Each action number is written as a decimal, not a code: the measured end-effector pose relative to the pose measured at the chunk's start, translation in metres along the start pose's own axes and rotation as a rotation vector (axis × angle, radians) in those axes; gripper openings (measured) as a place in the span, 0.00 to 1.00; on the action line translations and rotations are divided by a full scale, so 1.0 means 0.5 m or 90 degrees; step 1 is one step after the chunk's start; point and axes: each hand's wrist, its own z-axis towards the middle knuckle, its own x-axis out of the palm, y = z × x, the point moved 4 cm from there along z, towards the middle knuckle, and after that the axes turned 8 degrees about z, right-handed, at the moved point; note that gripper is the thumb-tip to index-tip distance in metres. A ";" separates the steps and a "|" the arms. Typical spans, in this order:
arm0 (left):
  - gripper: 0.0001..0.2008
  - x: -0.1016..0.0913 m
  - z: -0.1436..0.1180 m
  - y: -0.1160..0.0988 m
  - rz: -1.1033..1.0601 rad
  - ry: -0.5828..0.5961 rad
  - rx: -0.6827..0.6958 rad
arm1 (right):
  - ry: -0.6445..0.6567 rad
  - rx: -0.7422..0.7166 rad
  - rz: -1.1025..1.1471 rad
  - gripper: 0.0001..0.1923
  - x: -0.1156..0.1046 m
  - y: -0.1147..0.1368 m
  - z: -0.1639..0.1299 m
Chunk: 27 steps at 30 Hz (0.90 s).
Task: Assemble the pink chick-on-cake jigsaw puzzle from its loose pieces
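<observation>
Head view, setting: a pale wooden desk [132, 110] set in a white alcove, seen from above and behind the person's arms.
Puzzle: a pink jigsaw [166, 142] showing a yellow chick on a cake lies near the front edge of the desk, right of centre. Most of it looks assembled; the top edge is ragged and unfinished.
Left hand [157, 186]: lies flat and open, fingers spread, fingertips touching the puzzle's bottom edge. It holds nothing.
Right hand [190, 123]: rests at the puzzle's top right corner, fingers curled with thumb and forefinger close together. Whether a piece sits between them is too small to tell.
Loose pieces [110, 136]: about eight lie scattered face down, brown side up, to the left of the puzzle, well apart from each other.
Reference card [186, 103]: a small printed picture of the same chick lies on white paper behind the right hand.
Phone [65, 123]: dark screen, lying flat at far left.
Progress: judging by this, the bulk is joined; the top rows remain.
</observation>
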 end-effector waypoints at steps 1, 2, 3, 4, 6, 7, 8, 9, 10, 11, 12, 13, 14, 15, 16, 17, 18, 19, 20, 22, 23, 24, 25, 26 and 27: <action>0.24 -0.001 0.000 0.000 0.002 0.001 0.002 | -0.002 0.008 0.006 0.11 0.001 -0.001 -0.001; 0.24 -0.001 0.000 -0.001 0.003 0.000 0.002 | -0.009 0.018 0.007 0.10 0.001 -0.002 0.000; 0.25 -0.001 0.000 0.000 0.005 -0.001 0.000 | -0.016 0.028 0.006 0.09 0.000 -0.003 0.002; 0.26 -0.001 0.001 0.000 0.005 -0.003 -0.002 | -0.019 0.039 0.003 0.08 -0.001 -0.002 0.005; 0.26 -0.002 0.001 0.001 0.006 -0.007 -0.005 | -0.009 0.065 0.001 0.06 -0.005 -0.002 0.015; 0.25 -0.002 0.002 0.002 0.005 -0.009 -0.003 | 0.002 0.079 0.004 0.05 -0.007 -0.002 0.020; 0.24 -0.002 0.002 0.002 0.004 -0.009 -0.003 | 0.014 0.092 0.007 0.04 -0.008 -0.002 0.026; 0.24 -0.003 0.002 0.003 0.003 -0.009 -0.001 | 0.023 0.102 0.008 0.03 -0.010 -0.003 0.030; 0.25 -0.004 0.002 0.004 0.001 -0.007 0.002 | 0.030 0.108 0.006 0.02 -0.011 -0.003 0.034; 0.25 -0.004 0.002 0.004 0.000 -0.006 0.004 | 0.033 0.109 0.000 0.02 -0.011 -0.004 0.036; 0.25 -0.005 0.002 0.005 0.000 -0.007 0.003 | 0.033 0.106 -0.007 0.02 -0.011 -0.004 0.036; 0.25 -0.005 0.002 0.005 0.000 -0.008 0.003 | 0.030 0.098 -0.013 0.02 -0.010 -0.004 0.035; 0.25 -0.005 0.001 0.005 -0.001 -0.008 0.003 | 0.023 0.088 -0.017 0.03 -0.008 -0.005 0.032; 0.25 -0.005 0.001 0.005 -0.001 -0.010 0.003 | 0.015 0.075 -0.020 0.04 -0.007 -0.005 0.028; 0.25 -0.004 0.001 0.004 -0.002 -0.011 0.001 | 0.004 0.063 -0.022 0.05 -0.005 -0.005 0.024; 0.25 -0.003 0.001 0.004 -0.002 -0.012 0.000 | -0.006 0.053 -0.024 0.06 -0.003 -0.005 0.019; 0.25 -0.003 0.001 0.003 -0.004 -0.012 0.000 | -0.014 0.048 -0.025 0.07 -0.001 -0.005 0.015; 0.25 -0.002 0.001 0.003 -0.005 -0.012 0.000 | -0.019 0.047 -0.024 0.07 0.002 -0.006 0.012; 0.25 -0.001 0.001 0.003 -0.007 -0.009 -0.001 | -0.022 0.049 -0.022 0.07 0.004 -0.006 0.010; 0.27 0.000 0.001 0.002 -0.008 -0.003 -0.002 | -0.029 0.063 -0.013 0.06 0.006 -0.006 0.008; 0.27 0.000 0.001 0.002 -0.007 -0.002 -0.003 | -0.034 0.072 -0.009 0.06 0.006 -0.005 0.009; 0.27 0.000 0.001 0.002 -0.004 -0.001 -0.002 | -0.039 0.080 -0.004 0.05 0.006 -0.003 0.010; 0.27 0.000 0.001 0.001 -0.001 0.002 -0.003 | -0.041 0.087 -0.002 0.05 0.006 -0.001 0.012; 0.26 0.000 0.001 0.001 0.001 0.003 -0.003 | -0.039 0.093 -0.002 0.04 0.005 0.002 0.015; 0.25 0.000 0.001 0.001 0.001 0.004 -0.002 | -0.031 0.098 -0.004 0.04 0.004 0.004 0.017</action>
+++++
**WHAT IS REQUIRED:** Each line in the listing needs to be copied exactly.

**SOLUTION TO THE PROBLEM:**
Each action number is written as a decimal, not a code: the measured end-effector pose relative to the pose measured at the chunk's start, translation in metres along the start pose's own axes and rotation as a rotation vector (axis × angle, radians) in those axes; gripper openings (measured) as a place in the span, 0.00 to 1.00; on the action line translations and rotations are divided by a full scale, so 1.0 means 0.5 m or 90 degrees; step 1 is one step after the chunk's start; point and axes: each hand's wrist, its own z-axis towards the middle knuckle, its own x-axis out of the palm, y = z × x, the point moved 4 cm from there along z, towards the middle knuckle, and after that the axes turned 8 degrees about z, right-handed, at the moved point; note that gripper is the thumb-tip to index-tip distance in metres. A ";" separates the steps and a "|" the arms. Typical spans, in this order:
arm0 (left):
  - gripper: 0.0001..0.2008
  - x: -0.1016..0.0913 m
  - z: -0.1436..0.1180 m
  - y: -0.1160..0.0988 m
  - rz: -1.1033..1.0601 rad
  - ry: -0.5828..0.5961 rad
  - rx: -0.6827..0.6958 rad
arm1 (right):
  - ry: -0.6445..0.6567 rad
  - rx: -0.7422..0.7166 rad
  - rz: -1.1025..1.1471 rad
  - gripper: 0.0001..0.1923
  - x: -0.1156..0.1046 m
  - y: -0.1147..0.1368 m
  - z: -0.1639..0.1299 m
Chunk: 27 steps at 30 Hz (0.90 s).
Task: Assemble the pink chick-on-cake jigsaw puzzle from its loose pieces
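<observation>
Head view, setting: a pale wooden desk [132, 110] set in a white alcove, seen from above and behind the person's arms.
Puzzle: a pink jigsaw [166, 142] showing a yellow chick on a cake lies near the front edge of the desk, right of centre. Most of it looks assembled; the top edge is ragged and unfinished.
Left hand [157, 186]: lies flat and open, fingers spread, fingertips touching the puzzle's bottom edge. It holds nothing.
Right hand [190, 123]: rests at the puzzle's top right corner, fingers curled with thumb and forefinger close together. Whether a piece sits between them is too small to tell.
Loose pieces [110, 136]: about eight lie scattered face down, brown side up, to the left of the puzzle, well apart from each other.
Reference card [186, 103]: a small printed picture of the same chick lies on white paper behind the right hand.
Phone [65, 123]: dark screen, lying flat at far left.
Progress: judging by this, the bulk is joined; the top rows remain.
</observation>
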 end-effector waypoints at steps 1, 2, 3, 4, 6, 7, 8, 9, 10, 11, 12, 13, 14, 15, 16, 17, 18, 19, 20, 22, 23, 24, 25, 26 and 27: <action>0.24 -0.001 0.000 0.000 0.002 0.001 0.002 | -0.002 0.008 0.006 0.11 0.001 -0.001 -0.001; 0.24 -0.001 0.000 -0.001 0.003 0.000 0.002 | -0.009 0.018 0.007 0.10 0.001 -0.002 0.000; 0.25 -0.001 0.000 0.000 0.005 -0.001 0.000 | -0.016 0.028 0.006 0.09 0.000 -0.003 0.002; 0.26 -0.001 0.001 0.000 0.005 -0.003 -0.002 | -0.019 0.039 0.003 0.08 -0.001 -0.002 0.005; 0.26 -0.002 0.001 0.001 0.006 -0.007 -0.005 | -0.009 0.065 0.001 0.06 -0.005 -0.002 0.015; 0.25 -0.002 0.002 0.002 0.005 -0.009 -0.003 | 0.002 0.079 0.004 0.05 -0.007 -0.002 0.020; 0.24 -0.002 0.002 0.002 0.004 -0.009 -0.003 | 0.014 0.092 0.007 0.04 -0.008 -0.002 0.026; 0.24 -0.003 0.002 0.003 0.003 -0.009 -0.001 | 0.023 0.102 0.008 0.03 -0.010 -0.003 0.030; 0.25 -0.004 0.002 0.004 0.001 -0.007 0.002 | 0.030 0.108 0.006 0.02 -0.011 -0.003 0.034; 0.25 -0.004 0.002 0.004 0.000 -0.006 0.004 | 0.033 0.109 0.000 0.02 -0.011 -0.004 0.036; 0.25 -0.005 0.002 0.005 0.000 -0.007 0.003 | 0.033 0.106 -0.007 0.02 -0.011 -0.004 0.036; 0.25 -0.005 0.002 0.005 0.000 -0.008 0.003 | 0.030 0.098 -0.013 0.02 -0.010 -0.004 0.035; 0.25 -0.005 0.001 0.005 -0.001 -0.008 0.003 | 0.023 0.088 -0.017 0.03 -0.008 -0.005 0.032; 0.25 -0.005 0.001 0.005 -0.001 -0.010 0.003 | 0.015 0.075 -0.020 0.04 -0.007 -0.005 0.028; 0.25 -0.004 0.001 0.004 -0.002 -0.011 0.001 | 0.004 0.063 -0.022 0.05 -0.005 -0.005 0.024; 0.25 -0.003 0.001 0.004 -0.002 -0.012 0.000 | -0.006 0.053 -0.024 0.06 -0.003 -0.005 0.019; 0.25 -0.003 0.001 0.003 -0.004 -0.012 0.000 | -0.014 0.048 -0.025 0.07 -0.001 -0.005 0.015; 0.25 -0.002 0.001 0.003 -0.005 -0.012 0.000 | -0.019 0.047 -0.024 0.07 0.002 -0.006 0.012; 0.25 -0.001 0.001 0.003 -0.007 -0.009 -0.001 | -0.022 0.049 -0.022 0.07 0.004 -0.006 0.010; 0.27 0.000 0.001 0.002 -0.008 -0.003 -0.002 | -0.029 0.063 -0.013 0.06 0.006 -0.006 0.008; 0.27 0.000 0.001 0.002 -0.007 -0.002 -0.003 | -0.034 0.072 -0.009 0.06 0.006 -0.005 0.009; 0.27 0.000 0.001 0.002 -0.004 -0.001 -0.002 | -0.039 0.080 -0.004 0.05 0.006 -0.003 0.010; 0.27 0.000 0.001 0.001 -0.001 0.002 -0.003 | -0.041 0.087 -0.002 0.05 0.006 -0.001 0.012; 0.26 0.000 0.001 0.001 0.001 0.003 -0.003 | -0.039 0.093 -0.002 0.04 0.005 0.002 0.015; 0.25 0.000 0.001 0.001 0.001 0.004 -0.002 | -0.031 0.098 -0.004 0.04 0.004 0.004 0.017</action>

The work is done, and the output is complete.